The urge for good design is the same as the urge to go on living.
The sculptor, designer, and philosopher of form Harry Bertoia once declared: “The urge for good design is the same as the urge to go on living.” These words, simple yet boundless in meaning, reveal a truth that reaches beyond art and architecture — into the very essence of human existence. For design, in Bertoia’s vision, is not a luxury nor an ornament upon life; it is life’s very expression. The same force that drives the seed to sprout, the child to grow, the artist to create — that same urge compels humankind to shape its world with intention, harmony, and beauty.
To understand this, one must look at the life of Harry Bertoia himself, a man who transformed metal into music and motion. Born in Italy and raised amid hardship, he carried within him the immigrant’s dual gift: the memory of simplicity and the dream of possibility. When he came to America, he entered a world that was rebuilding itself after war — a world hungry not just for survival, but for meaning. Through his sculptures, his furniture, and his “sound sculptures” that sang when touched by wind or hand, Bertoia gave form to the truth that to design is to affirm life, to order chaos, and to transform raw material — whether steel or spirit — into something that breathes.
When Bertoia says that the urge for good design is the same as the urge to live, he reminds us that design is not merely about appearance, but about function, connection, and flow. Just as life seeks balance — between hunger and fulfillment, motion and stillness, growth and decay — so does good design. A chair must hold the body as gently as the world holds the soul. A building must breathe as the forest breathes. A city must move with the rhythm of its people. To design well, one must understand the laws of both nature and humanity, for the two are not separate but reflections of each other. The living and the designed are bound in the same rhythm — each striving for harmony, purpose, and continuation.

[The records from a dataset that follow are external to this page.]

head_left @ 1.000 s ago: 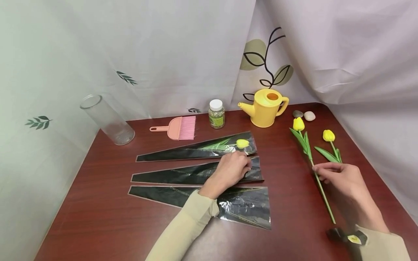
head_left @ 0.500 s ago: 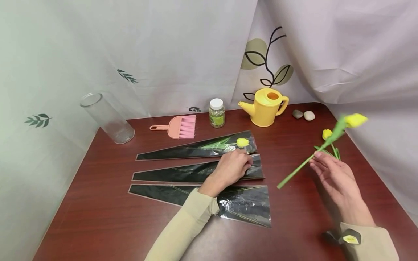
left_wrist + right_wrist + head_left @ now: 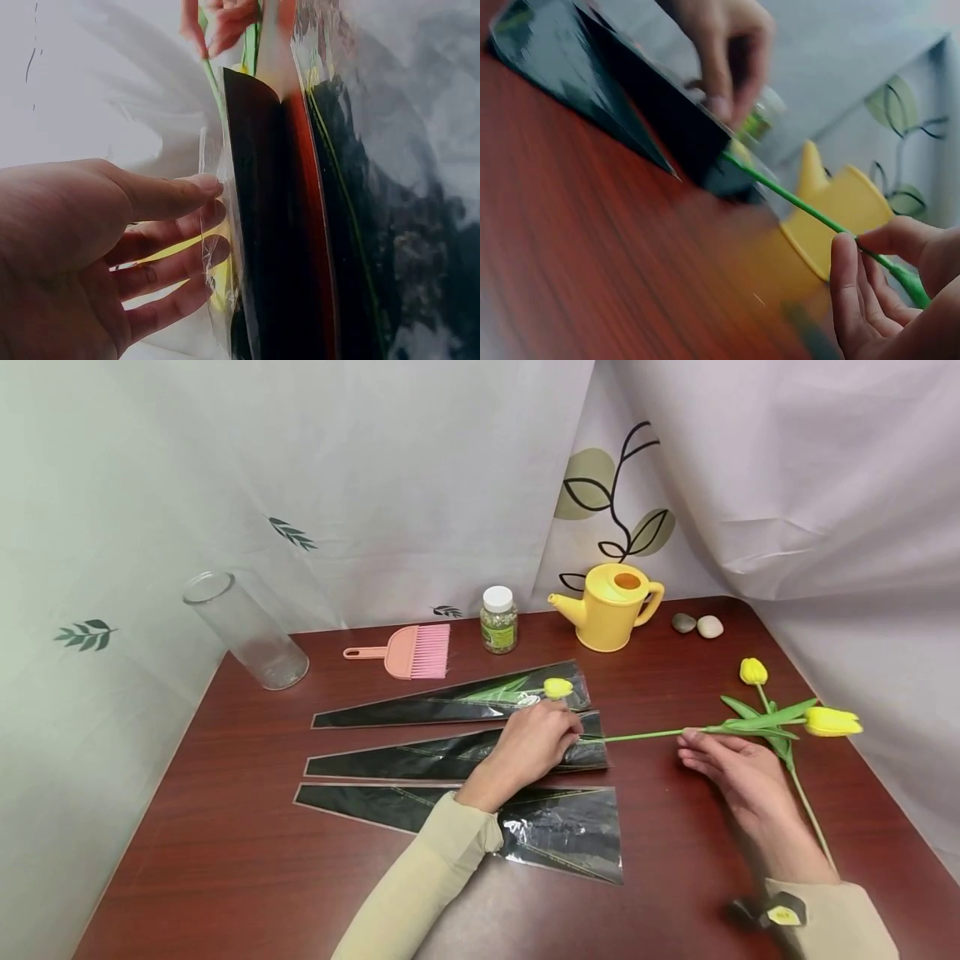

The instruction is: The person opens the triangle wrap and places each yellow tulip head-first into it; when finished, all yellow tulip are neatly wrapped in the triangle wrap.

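Right hand (image 3: 738,768) pinches the green stem of a yellow artificial tulip (image 3: 750,723) between thumb and fingers, holding it level just above the dark red wooden table (image 3: 225,860); bloom points right, stem tip points left and reaches the mouth of the middle black-and-clear plastic flower sleeve (image 3: 450,757). Left hand (image 3: 528,750) rests on that sleeve's wide end, fingertips (image 3: 202,184) pinching the clear film so the mouth stands open. Far sleeve (image 3: 420,707) already has a yellow tulip inside, bloom at the wide end. Near sleeve (image 3: 555,835) lies flat, partly under the left forearm in a beige sleeve. Second loose yellow tulip (image 3: 754,672) lies on the table at right, under the held one. Along the back: clear glass cylinder vase (image 3: 243,631), pink hand brush (image 3: 408,652), small white-capped jar (image 3: 498,620), yellow watering can (image 3: 609,607), two pebbles (image 3: 697,624)
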Available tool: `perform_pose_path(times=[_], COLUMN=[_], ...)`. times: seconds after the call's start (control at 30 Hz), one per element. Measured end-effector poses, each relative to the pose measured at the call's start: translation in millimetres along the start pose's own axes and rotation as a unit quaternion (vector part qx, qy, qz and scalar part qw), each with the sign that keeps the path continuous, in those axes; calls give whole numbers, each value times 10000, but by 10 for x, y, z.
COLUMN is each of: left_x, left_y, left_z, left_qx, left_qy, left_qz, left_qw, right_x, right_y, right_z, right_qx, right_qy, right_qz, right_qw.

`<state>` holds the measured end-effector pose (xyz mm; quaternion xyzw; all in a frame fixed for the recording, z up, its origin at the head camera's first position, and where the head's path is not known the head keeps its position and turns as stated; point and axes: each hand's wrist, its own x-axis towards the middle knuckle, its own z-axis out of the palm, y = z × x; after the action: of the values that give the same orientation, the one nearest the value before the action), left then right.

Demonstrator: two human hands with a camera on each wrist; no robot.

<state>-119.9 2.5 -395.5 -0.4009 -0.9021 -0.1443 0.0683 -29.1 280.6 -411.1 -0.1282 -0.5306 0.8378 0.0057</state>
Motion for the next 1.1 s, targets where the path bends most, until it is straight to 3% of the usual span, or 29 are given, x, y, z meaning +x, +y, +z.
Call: perform_pose_path(times=[0.1, 0.27, 0.53, 0.67, 0.73, 0.8, 0.87, 0.9, 0.93, 1.0, 1.03, 1.1], left_x=[2, 6, 1, 5, 9, 12, 15, 16, 16, 17, 16, 12], left_y=[10, 15, 7, 0, -2, -3, -5, -7, -8, -11, -11, -7], left_z=[-6, -19, -34, -23, -13, -4, 2, 4, 6, 9, 10, 9], left_qx=[16, -41, 79, 163, 176, 189, 208, 225, 238, 246, 238, 207], left_qy=[11, -17, -214, -287, -298, -280, -248, -232, -217, -187, -177, -162], left_qz=[27, -5, -64, -11, 35, 71, 90, 95, 97, 94, 93, 91], left_qw=[10000, 10000, 9997, 9995, 9994, 9994, 9994, 9994, 9994, 9995, 9995, 9996], right_x=[16, 51, 86, 60, 39, 35, 58, 81, 119, 216, 268, 385], right_y=[106, 261, 374, 367, 323, 209, 33, -69, -179, -384, -462, -569], right_z=[205, 527, 783, 793, 759, 693, 615, 574, 535, 462, 434, 371], right_qx=[-651, -1603, -1714, -2151, -2527, -3130, -3880, -4291, -4748, -5632, -5990, -6545], right_qy=[132, 387, 64, -88, -209, -383, -533, -577, -512, -311, -215, -128], right_qz=[363, 971, 1577, 1379, 1058, 471, -346, -799, -1288, -2174, -2462, -2791], right_qw=[9971, 9815, 9725, 9668, 9615, 9478, 9195, 8979, 8691, 7966, 7617, 7026])
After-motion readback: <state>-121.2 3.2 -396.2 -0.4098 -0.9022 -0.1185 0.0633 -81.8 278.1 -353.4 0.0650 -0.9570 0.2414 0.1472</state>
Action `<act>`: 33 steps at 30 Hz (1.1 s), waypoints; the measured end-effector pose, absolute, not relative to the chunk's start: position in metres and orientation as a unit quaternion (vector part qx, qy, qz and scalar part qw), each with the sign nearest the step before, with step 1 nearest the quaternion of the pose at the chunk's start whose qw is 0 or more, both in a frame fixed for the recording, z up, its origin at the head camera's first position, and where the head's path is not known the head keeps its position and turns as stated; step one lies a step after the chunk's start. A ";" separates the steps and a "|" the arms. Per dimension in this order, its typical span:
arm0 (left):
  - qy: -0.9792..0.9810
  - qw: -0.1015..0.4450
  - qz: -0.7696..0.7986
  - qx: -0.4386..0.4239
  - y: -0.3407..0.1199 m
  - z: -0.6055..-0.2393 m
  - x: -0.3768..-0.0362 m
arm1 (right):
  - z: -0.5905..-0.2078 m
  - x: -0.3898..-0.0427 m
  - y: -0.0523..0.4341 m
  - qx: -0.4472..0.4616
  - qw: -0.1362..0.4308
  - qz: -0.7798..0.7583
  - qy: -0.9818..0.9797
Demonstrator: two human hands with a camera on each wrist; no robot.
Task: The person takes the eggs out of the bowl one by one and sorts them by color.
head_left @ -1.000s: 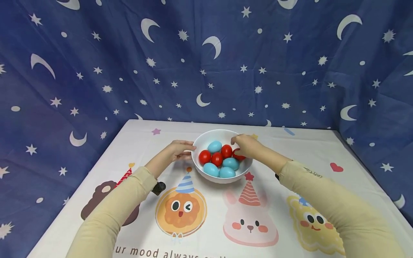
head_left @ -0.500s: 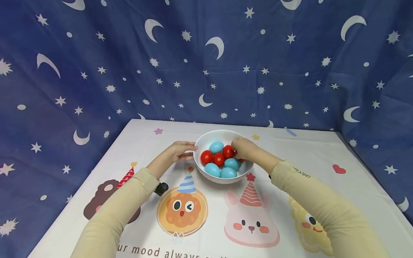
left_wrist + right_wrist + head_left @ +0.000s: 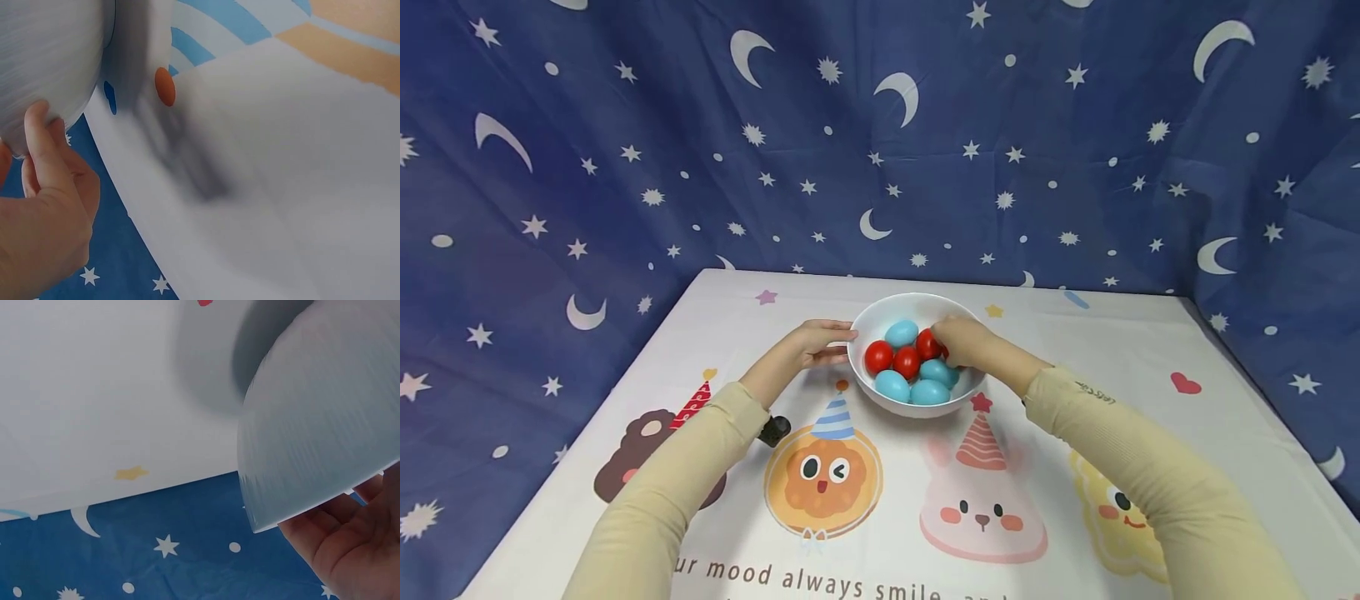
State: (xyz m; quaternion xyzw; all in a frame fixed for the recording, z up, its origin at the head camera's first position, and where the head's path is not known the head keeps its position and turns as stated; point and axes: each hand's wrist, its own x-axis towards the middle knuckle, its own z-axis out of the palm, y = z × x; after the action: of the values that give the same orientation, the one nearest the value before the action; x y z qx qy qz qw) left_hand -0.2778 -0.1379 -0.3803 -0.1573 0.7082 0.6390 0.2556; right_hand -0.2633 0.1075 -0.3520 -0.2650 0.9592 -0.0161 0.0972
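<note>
A white bowl (image 3: pixel 871 387) stands on the table with several light blue eggs (image 3: pixel 892 386) and red eggs (image 3: pixel 878 357) in it. At its left side, my left hand (image 3: pixel 808 343) holds the bowl by the rim; in the left wrist view, fingers of the left hand (image 3: pixel 53 187) press against the outer wall. My right hand (image 3: pixel 966 342) reaches over the right rim into the bowl, fingers curled down around a red egg (image 3: pixel 945 355) that is mostly hidden beneath it. The right wrist view shows the right hand (image 3: pixel 353 540) beyond the rim, fingertips hidden by the bowl (image 3: pixel 319 419).
A white tablecloth (image 3: pixel 737 317) printed with cartoon figures and lettering covers the table. Behind and at the sides hangs a dark blue curtain (image 3: pixel 805 150) with moons and stars. A small black device (image 3: pixel 775 430) shows at the left wrist.
My right hand has moved slightly left and lower into the bowl, covering most of the red egg that showed beside its fingers. The left hand has stayed at the rim.
</note>
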 end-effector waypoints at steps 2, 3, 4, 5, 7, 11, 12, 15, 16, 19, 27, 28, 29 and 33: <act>0.707 0.256 0.641 -0.153 -0.139 -0.380 -0.278 | -0.352 -0.264 0.107 -0.267 0.094 -0.014 0.959; 0.706 0.257 0.642 -0.153 -0.140 -0.380 -0.278 | -0.352 -0.264 0.107 -0.267 0.092 -0.014 0.959; 0.706 0.256 0.643 -0.153 -0.140 -0.380 -0.277 | -0.352 -0.265 0.107 -0.268 0.091 -0.014 0.959; 0.706 0.257 0.642 -0.154 -0.140 -0.380 -0.277 | -0.352 -0.266 0.107 -0.267 0.090 -0.015 0.959; 0.707 0.257 0.641 -0.155 -0.141 -0.380 -0.277 | -0.352 -0.267 0.108 -0.267 0.087 -0.017 0.960; 0.710 0.256 0.636 -0.157 -0.142 -0.379 -0.275 | -0.351 -0.268 0.108 -0.273 0.076 -0.020 0.959; 0.711 0.256 0.636 -0.157 -0.142 -0.379 -0.275 | -0.351 -0.268 0.109 -0.275 0.074 -0.023 0.958; 0.714 0.256 0.634 -0.154 -0.143 -0.378 -0.274 | -0.349 -0.268 0.109 -0.276 0.072 -0.034 0.958; 0.714 0.256 0.633 -0.153 -0.143 -0.378 -0.274 | -0.349 -0.268 0.109 -0.273 0.075 -0.040 0.958; 0.713 0.254 0.635 -0.151 -0.142 -0.377 -0.275 | -0.346 -0.268 0.110 -0.269 0.080 -0.049 0.959; 0.713 0.254 0.639 -0.138 -0.138 -0.374 -0.275 | -0.342 -0.268 0.120 -0.269 0.057 -0.094 0.957; 0.713 0.254 0.638 -0.137 -0.138 -0.374 -0.275 | -0.342 -0.269 0.122 -0.266 0.051 -0.105 0.957; 0.713 0.254 0.639 -0.138 -0.138 -0.375 -0.275 | -0.343 -0.269 0.124 -0.265 0.045 -0.113 0.956; 0.712 0.255 0.637 -0.147 -0.137 -0.378 -0.276 | -0.341 -0.269 0.132 -0.255 0.021 -0.166 0.952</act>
State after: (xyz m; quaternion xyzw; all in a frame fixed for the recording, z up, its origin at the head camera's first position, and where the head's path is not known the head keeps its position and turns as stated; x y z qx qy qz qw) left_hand -0.2757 -0.1374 -0.3776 -0.1469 0.7121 0.6373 0.2552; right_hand -0.2689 0.1318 -0.3413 -0.2555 0.9523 -0.1657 0.0208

Consider, for example, the story of the Bauhaus, that legendary school of design founded in Germany in the early 20th century. It was born in a time of crisis, when Europe lay in ruins after war. Yet from that devastation arose a vision of renewal — to rebuild the world with clarity, honesty, and unity. The Bauhaus masters, like Walter Gropius and Marcel Breuer, saw design as a moral act: the shaping of a better, more humane world. Their philosophy echoed Bertoia’s truth — that to design is not to decorate life, but to sustain it. Every window, every chair, every dwelling they crafted was an act of faith in the possibility of life restored, ordered, and reborn through thoughtful creation.
So too does Bertoia’s insight call to every individual. For design is not the realm of artists alone; it is the instinct that lives in all who seek to make life better — who clean their homes, plant gardens, mend garments, write music, or teach children. Every human being, in some way, is a designer of their own existence. The urge to arrange one’s surroundings with care, to bring beauty into usefulness, is nothing less than the will to keep living meaningfully. When the world descends into disorder, the soul’s response is to create order — to rebuild, to realign, to design again. Thus, creation is the antidote to despair.
And yet, Bertoia’s words also bear a challenge. For not all that is made is good, and not all that lives does so wisely. To design well — as to live well — demands awareness, humility, and respect for the whole. The designer must listen to the material; the living soul must listen to life. Both must act not in haste or vanity, but in harmony with truth. In this way, the urge for good design becomes a spiritual discipline: the pursuit of perfection not in form alone, but in purpose.
Therefore, my listener of the future, let this wisdom be your compass: design your life as if it were art, for in doing so, you join the eternal rhythm of creation. Let your choices be deliberate, your spaces harmonious, your works filled with care. Resist the careless, the chaotic, the disposable — for they diminish both design and life. Create instead with reverence, for every act of thoughtful making — whether of an object, a home, a relationship, or a legacy — affirms the will to continue, to endure, to flourish.
For in the end, Harry Bertoia’s words remind us that design and existence are twins born of the same impulse: the desire to shape chaos into order, despair into beauty, and mere survival into life worth living. To design is to declare: “I am alive, and I will make this world better than I found it.” And that, indeed, is the highest and most sacred act of creation.